Note: This script will not run without twitter API keys.

# Setup

In [1]:
!pip install tweepy



In [2]:
import os
import time
import tweepy as tw
import pandas as pd

# Load Tweet IDS

### Load Waseem 2016 IDs

In [3]:
def loadWaseem(filepath_in):
    
    # read in tweet IDs
    df = pd.read_csv(filepath_or_buffer=filepath_in,
                    sep='\t',
                    index_col=False,
                    usecols=['TweetID','Expert'])

    # rename columns
    df.rename(columns={'TweetID':'tweet_id', 'Expert':'label'}, inplace=True)
    
    # map label
    df['label'] = df['label'].map({'neither':0, 'racism':1, 'sexism':2, 'both':3})
    
    # return dataframe
    return df

In [4]:
# load tweet ids
waseem_id_df = loadWaseem(filepath_in = '../data/downloaded/hatespeech-master/NLP+CSS_2016.csv')

### Load Jha Mamidi IDs

In [5]:
def loadJhaMamidi(hostile_filepath_in, benevolent_filepath_in):
    
    # read in tweet IDs
    hostile_df    = pd.read_csv(filepath_or_buffer=hostile_filepath_in,
                                header=None,
                                names=['tweet_id'])
    benevolent_df = pd.read_csv(filepath_or_buffer=benevolent_filepath_in,
                                header=None,
                                names=['tweet_id'])

    # add labels
    hostile_df['label'] = 4
    benevolent_df['label'] = 5
    
    # stack dataframes
    df = pd.concat([hostile_df, benevolent_df])
    
    # return dataframe
    return df

In [6]:
# load tweet ids
jhamamidi_id_df = loadJhaMamidi(hostile_filepath_in='../data/downloaded/NLP_CSS_2017-master/hostile_sexist.tsv',
                             benevolent_filepath_in='../data/downloaded/NLP_CSS_2017-master/benevolent_sexist.tsv')

### Combine IDs

In [7]:
# combine IDs into one dataframe
id_df = pd.concat([waseem_id_df, jhamamidi_id_df])
# reset indices
id_df.reset_index(inplace=True)
# quick peek
id_df.sample(5)

Unnamed: 0,index,tweet_id,label
6338,6338,575544108325978113,0
150,150,575860144355041280,2
15142,4855,839681051605688320,5
92,92,569612886722486272,0
5204,5204,598776035379843072,0


# Query tweets

### Initialize Twitter API

In [8]:
def initializeAPI(consumer_key, consumer_secret):
    auth = tw.AppAuthHandler(consumer_key, consumer_secret)
    api = tw.API(auth, wait_on_rate_limit=True, wait_on_rate_limit_notify=True)
    return api

In [9]:
# initialize twitter API
my_consumer_key = ''
my_consumer_secret = ''
api = initializeAPI(consumer_key=my_consumer_key,
                    consumer_secret=my_consumer_secret)

In [10]:
# quick test
api.get_status(839880162586071040).text

'RT @GemmaAnneStyles: Happy #womensday to all my sassy women, classy women, nasty women üíãüëßüèæüíñüë©üèº\u200düî¨üëÑüëµüèº my fine women, alive women, gonna fight‚Ä¶'

### Query tweets based on IDs

In [11]:
def queryTweets(tweet_df, api, tweet_filepath_out, error_filepath_out, all_tweets=True, tweet_size=15):

    # add column for tweet text
    tweet_df['text'] = None
    
    # reorder columns
    tweet_df = tweet_df[['tweet_id', 'text', 'label']]
    
    # initialize error counter
    error_count = [0] * len(set(tweet_df['label']))

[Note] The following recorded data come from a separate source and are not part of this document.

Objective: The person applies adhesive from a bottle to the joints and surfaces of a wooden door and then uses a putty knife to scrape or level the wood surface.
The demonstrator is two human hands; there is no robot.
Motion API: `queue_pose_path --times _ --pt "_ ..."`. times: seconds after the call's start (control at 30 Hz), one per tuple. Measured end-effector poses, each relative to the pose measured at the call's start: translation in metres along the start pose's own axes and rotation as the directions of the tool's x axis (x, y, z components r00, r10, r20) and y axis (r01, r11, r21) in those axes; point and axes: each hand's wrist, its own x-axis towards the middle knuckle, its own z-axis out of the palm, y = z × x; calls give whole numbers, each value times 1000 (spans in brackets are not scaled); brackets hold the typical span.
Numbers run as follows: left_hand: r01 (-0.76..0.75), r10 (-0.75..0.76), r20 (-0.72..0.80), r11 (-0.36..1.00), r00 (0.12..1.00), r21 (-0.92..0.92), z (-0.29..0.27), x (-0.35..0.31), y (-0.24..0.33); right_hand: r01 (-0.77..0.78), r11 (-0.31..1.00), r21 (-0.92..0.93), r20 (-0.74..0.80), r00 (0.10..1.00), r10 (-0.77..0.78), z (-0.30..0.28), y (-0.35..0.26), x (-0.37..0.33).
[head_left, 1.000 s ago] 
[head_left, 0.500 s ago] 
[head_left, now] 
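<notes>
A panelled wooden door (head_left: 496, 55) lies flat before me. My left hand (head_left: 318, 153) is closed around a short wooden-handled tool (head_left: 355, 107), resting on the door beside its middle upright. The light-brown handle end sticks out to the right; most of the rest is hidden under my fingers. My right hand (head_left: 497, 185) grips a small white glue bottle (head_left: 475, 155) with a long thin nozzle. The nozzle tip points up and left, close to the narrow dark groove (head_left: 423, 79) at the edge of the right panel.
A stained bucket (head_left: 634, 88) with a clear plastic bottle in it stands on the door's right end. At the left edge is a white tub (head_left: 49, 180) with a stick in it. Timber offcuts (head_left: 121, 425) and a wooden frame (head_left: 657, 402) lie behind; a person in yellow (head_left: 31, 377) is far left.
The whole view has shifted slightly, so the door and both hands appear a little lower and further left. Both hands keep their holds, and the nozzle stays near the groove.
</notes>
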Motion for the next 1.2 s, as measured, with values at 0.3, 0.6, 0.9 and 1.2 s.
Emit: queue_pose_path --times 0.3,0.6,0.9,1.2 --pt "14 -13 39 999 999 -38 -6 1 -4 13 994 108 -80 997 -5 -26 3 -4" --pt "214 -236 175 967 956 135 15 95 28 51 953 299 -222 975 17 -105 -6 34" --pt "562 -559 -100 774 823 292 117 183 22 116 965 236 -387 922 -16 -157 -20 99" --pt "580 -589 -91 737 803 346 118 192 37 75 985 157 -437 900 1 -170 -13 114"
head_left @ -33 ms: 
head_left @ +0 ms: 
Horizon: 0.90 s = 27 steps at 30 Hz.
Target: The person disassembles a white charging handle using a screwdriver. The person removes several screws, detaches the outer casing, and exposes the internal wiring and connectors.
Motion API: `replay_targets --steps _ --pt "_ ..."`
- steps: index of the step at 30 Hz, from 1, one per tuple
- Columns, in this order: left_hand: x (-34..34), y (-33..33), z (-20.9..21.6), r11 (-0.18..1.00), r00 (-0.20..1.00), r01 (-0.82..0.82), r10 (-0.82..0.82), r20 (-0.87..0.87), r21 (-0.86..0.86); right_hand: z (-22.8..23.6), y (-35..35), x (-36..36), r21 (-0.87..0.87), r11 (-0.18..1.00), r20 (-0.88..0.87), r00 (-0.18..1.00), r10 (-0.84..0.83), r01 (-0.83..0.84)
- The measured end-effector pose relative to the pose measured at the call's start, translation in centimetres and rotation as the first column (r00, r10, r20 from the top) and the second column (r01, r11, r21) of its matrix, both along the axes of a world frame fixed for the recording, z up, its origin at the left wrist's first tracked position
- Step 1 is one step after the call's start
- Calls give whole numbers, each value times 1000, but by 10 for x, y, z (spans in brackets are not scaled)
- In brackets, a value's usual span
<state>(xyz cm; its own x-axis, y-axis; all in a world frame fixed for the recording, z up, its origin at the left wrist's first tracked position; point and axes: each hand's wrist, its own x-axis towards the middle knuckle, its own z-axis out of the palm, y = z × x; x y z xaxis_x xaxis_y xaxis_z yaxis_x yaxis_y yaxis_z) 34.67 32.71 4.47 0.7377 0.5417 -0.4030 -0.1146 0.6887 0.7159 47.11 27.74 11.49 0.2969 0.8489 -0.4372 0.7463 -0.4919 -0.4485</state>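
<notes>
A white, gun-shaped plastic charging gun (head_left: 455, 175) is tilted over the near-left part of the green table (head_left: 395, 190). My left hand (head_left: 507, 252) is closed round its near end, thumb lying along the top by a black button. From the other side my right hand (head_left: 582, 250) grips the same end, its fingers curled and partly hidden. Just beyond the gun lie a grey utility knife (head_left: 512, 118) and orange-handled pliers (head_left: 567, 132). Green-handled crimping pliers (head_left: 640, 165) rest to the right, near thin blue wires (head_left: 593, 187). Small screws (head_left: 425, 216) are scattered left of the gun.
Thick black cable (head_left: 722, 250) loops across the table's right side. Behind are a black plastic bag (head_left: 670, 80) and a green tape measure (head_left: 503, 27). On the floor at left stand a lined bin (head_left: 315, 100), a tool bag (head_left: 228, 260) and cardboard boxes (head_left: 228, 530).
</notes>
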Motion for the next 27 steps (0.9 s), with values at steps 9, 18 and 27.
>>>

    # define range for tweets to query
    range_size = len(tweet_df) if all_tweets else tweet_size

    # iterate over rows of dataframe
    for i in range(range_size):
        
        # extract tweet id and label
        tweet_id = tweet_df['tweet_id'][i]
        tweet_label = tweet_df['label'][i]
        
        # try query
        try:
            # query tweet
            tweet = api.get_status(tweet_id)
            # extract text
            tweet_text = tweet.text
            
        # catch exceptions
        except:
            # increase error counter
            error_count[tweet_label] += 1
            # no change to text
            tweet_text = None

        # update record
        tweet_df['text'][i] = tweet_text
        
        # print progress every 100 tweets
        if (i+1)%100 == 0:
            print((i+1), 'tweets queried of', range_size, 'total tweets.')

    # create error tracking dataframe
    error_df = pd.DataFrame({'label':[i for i in range(len(error_count))],
                             'error_count':error_count})

    # write tweets and error tracker to csv
    tweet_df.to_csv(path_or_buf=tweet_filepath_out, index=False)
    error_df.to_csv(path_or_buf=error_filepath_out, index=False)
    
    # print error count
    print(f'There were {sum(error_count)} total errors of {range_size} total tweets.')
    for i in range(len(error_count)):
        print(f'    Label {i} had {error_count[i]} errors.')
    
    # return tweets
    return tweet_df, error_df

In [12]:
%%time

# query tweets
tweet_df, error_df = queryTweets(tweet_df=id_df,
                                 api=api,
                                 tweet_filepath_out='../data/derived/tweets_query.csv',
                                 error_filepath_out='../data/derived/track_error_query.csv',
                                 all_tweets=True)

100 tweets queried of 17492 total tweets.
200 tweets queried of 17492 total tweets.
300 tweets queried of 17492 total tweets.
400 tweets queried of 17492 total tweets.
500 tweets queried of 17492 total tweets.
600 tweets queried of 17492 total tweets.
700 tweets queried of 17492 total tweets.
800 tweets queried of 17492 total tweets.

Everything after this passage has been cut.